Per quanto riguarda le esportazioni italiane di armamenti avete salutato come una decisione storica la revoca della licenza per la fornitura di bombe all’Arabia Saudita e UAE, bombe che venivano utilizzate anche nei bombardamenti sullo Yemen. Nel frattempo però l’Italia ha dato il via libera per esportare all’Egitto due fregate Fremm, tra l’altro con un contratto che prevederebbe un “maxi-sconto”.  E’ realistico sperare in un’applicazione più rigorosa della legge che regolamenta l’export?

“Non so quanto sia realistico in termini di volontà politica, ma faremo in modo che lo diventi con qualsiasi mezzo a nostra disposizione: pressione popolare con campagne e mobilitazione oltre che con azioni legali. Noi ci aspetteremmo che lo Stato rispetti le leggi nazionali che si è dato e le norme internazionali che ha deciso di sottoscrivere, ma purtroppo la “dittatura delle armi” riesce sempre a far considerare questo comparto come una zona franca difficile da controllare. Ci abbiamo messo 4 anni a rendere evidente, e ad ottenere i passi concreti conseguenti dal Parlamento e dal Governo, che la vendita di bombe a Paesi coinvolti in un conflitto armato non poteva ritenersi in linea con le prescrizioni e i criteri della legge. E’ faticoso perché dovrebbe invece essere una scelta “automatica”, ma certamente noi non ci fermeremo e continueremo insieme a tutte le organizzazioni nostre partner a sottolineare ogni volta tutte le scelte sbagliate. Ciò vale anche per il caso egiziano e molti altri”.

Quando si parla di industria militare e di export di armamenti le obiezioni che vengono sollevate sono spesso due: la prima riguarda la rilevanza strategica, economica ed occupazionale del settore industriale della difesa e la seconda è che “se non le vendiamo noi, le venderà qualcun altro”. Che cosa ne pensa? Ci sono spazi, prospettive, interesse – nell’Italia del 2021, secondo l’esperienza della vostra Rete –  per un maggiore approfondimento dell’aspetto etico e morale del “tema armi” nel dibattito pubblico?

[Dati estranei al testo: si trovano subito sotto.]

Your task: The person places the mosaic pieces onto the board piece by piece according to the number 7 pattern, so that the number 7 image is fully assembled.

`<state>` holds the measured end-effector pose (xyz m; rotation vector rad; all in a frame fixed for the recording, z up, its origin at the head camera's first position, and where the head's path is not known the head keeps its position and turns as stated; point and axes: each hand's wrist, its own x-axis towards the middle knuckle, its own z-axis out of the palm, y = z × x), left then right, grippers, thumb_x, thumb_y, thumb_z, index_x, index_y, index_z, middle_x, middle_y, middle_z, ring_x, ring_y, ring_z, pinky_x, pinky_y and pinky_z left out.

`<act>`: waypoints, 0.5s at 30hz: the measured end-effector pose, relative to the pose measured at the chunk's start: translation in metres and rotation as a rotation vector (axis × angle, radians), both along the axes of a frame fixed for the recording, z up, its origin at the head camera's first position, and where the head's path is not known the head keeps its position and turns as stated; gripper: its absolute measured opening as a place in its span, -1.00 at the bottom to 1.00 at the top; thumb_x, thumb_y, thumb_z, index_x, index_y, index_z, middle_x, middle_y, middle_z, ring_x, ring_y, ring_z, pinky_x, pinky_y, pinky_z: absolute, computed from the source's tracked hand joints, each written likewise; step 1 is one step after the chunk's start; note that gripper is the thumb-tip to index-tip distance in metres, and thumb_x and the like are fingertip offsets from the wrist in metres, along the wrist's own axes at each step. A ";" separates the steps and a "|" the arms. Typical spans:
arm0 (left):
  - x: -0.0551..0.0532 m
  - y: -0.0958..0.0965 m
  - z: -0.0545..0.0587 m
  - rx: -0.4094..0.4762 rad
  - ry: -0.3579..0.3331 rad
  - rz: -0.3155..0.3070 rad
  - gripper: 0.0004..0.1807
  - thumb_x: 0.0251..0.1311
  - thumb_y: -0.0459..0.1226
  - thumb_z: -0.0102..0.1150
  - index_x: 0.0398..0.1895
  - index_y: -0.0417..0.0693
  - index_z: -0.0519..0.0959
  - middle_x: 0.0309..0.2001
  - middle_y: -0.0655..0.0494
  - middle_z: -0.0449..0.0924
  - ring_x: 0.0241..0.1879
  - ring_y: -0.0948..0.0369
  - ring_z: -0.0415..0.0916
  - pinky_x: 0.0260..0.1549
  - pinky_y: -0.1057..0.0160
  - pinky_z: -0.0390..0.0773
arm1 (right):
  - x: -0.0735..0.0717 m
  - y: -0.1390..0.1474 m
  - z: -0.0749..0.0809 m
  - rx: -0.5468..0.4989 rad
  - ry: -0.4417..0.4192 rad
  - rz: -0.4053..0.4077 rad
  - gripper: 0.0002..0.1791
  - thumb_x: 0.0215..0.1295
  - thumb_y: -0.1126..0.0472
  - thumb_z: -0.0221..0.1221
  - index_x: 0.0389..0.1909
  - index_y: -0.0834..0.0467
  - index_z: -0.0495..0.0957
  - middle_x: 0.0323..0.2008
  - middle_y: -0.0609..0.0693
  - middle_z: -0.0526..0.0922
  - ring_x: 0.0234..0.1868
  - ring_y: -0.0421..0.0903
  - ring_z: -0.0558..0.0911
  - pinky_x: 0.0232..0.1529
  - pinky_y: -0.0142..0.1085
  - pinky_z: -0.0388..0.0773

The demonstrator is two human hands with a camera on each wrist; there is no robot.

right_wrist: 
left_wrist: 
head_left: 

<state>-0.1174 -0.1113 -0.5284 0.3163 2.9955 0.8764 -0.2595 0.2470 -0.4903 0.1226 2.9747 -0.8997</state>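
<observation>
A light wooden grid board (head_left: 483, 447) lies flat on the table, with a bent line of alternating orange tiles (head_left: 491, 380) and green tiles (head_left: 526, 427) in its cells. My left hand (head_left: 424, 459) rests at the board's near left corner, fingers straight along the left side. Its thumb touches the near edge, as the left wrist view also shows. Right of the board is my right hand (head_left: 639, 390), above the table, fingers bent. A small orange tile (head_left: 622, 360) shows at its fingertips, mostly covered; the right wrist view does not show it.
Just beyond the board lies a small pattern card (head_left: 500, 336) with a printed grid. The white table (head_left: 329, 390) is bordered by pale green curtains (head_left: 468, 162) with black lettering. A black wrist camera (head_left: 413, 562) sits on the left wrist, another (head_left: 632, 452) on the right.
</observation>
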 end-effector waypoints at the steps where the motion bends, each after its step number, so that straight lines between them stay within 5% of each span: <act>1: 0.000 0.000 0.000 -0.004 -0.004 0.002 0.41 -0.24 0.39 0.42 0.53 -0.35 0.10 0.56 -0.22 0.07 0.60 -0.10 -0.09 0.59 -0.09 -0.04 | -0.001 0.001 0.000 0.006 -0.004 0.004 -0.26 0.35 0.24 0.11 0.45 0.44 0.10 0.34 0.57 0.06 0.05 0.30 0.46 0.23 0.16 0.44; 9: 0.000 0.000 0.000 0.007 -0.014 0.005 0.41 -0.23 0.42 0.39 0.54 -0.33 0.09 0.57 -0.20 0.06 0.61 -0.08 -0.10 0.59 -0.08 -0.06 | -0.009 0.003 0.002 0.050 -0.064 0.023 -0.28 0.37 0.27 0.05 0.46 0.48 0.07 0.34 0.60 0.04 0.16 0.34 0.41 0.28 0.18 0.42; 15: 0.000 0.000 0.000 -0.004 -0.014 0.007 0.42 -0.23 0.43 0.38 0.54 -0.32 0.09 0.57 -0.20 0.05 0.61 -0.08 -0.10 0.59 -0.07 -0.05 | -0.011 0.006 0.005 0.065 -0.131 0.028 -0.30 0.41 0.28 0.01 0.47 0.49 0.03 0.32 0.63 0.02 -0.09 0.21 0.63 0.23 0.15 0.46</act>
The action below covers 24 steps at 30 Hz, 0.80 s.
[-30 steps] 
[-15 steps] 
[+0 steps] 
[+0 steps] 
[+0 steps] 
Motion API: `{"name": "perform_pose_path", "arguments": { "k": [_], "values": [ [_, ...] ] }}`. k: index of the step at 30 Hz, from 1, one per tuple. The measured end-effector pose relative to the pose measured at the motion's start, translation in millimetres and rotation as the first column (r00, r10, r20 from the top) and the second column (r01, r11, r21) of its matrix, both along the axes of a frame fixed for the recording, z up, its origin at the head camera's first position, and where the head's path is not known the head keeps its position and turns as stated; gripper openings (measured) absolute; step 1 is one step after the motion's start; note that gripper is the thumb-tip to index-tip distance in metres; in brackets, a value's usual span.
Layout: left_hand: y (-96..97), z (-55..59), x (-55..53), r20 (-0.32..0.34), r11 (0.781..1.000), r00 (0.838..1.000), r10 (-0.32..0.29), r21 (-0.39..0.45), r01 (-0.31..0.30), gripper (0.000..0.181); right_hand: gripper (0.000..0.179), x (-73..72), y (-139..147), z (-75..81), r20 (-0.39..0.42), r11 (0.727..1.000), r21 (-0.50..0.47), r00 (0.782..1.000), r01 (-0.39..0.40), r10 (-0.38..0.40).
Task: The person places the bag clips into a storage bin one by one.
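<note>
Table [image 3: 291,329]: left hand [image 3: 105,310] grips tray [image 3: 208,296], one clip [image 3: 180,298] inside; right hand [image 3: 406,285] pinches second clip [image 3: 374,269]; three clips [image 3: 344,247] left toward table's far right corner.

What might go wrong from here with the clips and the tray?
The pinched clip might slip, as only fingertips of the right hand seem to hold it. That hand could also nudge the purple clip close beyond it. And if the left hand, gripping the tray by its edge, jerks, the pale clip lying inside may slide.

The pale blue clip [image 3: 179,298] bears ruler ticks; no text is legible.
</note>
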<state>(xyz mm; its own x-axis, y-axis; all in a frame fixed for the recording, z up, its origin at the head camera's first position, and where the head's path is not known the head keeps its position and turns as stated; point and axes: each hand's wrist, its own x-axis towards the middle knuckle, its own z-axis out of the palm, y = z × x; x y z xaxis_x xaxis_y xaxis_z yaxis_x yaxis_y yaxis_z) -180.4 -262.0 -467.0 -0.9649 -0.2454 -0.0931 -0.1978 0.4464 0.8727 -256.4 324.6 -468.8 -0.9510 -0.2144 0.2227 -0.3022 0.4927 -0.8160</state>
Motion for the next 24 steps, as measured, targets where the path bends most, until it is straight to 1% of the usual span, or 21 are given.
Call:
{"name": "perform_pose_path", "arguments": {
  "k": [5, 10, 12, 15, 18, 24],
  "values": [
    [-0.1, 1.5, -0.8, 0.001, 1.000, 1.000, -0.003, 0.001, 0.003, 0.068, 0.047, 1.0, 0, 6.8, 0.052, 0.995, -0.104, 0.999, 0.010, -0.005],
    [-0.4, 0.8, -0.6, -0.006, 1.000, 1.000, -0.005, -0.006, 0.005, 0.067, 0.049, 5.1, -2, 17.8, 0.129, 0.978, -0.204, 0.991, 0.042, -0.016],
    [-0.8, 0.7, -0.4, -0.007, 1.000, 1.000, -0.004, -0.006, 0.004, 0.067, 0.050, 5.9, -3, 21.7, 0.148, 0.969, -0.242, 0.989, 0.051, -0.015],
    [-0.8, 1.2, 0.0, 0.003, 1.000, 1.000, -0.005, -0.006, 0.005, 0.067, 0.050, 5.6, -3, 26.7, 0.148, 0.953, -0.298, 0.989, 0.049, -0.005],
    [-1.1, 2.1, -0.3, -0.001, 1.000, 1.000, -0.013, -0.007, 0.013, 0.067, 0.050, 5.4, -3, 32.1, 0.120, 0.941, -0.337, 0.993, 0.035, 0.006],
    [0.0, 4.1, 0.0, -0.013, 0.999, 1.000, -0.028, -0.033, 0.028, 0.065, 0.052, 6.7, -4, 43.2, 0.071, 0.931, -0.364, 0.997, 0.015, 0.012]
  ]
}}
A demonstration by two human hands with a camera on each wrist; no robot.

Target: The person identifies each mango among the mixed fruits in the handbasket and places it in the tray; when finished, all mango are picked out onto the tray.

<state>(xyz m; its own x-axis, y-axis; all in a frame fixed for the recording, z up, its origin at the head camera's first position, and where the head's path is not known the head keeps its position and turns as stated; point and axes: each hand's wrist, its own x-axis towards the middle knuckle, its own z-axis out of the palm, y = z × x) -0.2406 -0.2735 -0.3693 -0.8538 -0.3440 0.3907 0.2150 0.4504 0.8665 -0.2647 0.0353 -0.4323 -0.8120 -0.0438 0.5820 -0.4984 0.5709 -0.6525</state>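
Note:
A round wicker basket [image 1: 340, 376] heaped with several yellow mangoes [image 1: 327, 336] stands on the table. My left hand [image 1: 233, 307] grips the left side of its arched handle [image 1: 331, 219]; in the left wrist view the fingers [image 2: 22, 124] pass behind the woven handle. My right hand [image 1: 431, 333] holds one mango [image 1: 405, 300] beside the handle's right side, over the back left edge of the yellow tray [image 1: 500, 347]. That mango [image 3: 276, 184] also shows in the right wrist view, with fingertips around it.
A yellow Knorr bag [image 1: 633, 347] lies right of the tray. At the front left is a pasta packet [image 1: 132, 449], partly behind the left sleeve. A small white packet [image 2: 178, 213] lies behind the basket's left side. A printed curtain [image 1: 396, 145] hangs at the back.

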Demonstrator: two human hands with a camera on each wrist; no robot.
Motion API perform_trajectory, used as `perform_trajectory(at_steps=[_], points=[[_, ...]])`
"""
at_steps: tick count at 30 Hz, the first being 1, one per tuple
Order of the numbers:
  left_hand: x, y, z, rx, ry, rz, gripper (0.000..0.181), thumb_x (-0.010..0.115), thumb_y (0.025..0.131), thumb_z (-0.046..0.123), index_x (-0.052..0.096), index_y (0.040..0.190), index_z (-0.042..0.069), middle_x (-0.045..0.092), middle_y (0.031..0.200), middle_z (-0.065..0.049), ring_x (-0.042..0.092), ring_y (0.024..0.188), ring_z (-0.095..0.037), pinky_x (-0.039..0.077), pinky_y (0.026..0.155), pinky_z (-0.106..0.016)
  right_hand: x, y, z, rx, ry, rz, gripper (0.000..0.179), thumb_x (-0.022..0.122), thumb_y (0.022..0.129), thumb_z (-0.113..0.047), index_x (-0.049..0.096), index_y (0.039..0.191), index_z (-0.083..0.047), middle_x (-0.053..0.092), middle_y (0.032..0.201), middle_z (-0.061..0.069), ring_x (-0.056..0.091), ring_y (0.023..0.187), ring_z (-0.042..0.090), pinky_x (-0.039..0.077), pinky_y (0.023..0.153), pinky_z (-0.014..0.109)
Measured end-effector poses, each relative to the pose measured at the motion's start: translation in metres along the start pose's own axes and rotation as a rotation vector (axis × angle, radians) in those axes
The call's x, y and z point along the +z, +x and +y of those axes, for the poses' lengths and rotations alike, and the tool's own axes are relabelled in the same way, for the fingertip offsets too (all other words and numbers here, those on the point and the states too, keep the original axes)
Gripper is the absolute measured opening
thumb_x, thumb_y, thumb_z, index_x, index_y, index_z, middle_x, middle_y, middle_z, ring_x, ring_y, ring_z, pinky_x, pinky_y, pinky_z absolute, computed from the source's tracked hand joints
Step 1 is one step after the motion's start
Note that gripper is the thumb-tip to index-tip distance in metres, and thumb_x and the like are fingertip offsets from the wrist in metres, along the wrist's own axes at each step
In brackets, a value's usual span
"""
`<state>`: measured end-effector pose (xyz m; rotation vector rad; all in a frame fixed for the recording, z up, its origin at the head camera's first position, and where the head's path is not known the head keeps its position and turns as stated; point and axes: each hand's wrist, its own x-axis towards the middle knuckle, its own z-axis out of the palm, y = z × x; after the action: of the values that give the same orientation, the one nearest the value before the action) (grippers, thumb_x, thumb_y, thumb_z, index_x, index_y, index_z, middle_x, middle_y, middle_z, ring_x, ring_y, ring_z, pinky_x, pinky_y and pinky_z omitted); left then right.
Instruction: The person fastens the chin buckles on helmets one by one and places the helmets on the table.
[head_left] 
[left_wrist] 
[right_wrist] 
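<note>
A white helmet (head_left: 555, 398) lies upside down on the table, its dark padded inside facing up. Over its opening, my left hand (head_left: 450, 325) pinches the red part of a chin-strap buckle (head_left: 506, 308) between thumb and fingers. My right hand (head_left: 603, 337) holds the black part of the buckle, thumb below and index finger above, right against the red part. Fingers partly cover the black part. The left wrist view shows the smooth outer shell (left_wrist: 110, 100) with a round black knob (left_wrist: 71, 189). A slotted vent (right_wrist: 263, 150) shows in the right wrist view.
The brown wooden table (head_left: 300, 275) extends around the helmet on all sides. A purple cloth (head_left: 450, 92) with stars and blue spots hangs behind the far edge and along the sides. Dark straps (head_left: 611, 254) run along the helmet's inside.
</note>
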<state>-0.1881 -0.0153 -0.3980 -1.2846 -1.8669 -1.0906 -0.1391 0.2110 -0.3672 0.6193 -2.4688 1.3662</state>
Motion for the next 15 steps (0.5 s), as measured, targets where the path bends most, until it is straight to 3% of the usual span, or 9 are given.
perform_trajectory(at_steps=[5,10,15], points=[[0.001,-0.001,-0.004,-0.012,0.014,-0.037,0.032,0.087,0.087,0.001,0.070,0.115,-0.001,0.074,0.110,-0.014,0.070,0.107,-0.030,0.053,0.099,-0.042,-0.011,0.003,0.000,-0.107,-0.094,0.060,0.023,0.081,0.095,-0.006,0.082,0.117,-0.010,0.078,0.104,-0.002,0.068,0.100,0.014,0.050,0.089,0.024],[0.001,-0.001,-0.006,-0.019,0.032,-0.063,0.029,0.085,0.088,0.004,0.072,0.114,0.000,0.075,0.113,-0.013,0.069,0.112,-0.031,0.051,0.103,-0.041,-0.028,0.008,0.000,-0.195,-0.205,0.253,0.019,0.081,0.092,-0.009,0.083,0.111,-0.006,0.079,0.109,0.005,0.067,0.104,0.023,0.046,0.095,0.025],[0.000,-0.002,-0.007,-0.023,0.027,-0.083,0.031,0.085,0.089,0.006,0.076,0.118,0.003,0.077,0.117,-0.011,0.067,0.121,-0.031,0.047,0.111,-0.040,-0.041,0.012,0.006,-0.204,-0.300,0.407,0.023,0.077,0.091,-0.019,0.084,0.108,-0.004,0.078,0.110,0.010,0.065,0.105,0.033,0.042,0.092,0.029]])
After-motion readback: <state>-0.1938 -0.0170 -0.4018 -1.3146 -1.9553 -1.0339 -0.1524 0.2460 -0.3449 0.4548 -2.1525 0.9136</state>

“E’ il lavoro che da sempre cerchiamo di portare avanti e che continuerà ad essere il centro del nostro percorso di disarmo umanitario. Peraltro più che un approfondimento dal lato etico e morale della questione (comunque molto forte nel contesto italiano) io vorrei che i decisori politici e la maggioranza dei giornalisti iniziassero a riflettere sull’argomento nel concreto, senza ripetere la cantilena di luoghi comuni dati per scontati – ma quasi sempre falsi – che vengono sempre richiamati per tacitare le coscienze. Non è infatti vero che l’industria militare e l’export di armi siano fondamentali ed insostituibili per l’economia dell’Italia! Anzi, sono residuali… come ho cercato di dimostrare diffondendo in queste settimane dei dati che dovrebbero essere chiari a tutti e invece vengono ignorati. Il fatturato del comparto è infatti meno dell’1% del PIL italiano, l’export armato circa lo 0,7% del totale e gli occupati diretti solo lo 0,21% della forza lavoro (circa l’1% se consideriamo stime “allargate di indotto”). Considerando che molto studi economici dimostrano come l’investimento nella Difesa sia tra i meno convenienti in termini di ritorni, e che dunque destinando i fondi ad altri settori ne trarremmo una convenienza maggiore, davvero si può continuare a sostenere la favola che continuare a sovvenzionare e produrre armi sia fondamentale e necessario?”.